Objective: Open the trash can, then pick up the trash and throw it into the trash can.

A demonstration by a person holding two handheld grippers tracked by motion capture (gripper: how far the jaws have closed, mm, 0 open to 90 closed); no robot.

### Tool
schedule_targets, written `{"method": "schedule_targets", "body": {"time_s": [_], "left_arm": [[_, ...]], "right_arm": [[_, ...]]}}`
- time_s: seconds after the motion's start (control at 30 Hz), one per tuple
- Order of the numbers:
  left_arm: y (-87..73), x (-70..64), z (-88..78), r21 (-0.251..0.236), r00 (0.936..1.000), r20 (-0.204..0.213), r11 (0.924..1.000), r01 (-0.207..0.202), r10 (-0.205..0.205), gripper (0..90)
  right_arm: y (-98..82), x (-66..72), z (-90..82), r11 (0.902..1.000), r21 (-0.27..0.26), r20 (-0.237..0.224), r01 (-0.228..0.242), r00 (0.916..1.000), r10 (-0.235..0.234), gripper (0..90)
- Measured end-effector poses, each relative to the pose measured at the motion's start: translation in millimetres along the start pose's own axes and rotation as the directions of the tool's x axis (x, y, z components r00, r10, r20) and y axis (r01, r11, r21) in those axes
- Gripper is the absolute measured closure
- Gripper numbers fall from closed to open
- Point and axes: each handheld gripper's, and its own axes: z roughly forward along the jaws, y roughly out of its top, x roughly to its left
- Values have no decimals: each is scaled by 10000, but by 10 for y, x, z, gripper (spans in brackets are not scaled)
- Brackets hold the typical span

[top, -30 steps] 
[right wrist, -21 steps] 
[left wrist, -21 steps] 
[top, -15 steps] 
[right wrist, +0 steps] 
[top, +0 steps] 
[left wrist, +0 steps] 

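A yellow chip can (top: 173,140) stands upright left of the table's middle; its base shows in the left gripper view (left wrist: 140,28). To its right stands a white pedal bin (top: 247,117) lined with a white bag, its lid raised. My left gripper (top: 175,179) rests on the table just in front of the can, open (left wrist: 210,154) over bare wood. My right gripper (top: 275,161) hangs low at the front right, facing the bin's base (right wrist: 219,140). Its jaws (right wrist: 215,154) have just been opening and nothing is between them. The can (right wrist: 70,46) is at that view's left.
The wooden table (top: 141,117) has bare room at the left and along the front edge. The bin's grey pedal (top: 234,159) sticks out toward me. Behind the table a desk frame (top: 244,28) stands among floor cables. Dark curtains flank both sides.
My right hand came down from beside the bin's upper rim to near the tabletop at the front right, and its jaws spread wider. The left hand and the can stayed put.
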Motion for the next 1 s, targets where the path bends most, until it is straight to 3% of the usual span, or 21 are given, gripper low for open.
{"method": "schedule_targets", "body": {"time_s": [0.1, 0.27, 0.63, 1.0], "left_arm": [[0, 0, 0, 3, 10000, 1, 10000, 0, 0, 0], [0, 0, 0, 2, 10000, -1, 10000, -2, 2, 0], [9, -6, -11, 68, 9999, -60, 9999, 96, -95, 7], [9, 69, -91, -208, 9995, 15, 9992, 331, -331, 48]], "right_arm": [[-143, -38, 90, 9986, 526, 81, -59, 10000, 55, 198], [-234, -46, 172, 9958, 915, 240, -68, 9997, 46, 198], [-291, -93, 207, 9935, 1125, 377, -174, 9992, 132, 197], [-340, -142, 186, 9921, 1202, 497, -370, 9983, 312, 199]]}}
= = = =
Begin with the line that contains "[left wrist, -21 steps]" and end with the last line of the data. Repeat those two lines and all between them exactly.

▶ TASK RESPONSE:
[left wrist, -21 steps] 
[top, -15 steps] 
[right wrist, +0 steps] 
[top, +0 steps] 
[left wrist, +0 steps] 

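A yellow chip can (top: 173,140) stands upright left of the table's middle; its base shows in the left gripper view (left wrist: 140,28). To its right stands a white pedal bin (top: 247,117) lined with a white bag, its lid raised. My left gripper (top: 175,179) rests on the table just in front of the can, open (left wrist: 210,154) over bare wood. My right gripper (top: 275,161) hangs low at the front right, facing the bin's base (right wrist: 219,140). Its jaws (right wrist: 215,154) have just been opening and nothing is between them. The can (right wrist: 70,46) is at that view's left.
The wooden table (top: 141,117) has bare room at the left and along the front edge. The bin's grey pedal (top: 234,159) sticks out toward me. Behind the table a desk frame (top: 244,28) stands among floor cables. Dark curtains flank both sides.
My right hand came down from beside the bin's upper rim to near the tabletop at the front right, and its jaws spread wider. The left hand and the can stayed put.
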Motion for the next 1 s, targets where the path bends most, until it is straight to 3% of the usual span, or 21 are given, gripper low for open.
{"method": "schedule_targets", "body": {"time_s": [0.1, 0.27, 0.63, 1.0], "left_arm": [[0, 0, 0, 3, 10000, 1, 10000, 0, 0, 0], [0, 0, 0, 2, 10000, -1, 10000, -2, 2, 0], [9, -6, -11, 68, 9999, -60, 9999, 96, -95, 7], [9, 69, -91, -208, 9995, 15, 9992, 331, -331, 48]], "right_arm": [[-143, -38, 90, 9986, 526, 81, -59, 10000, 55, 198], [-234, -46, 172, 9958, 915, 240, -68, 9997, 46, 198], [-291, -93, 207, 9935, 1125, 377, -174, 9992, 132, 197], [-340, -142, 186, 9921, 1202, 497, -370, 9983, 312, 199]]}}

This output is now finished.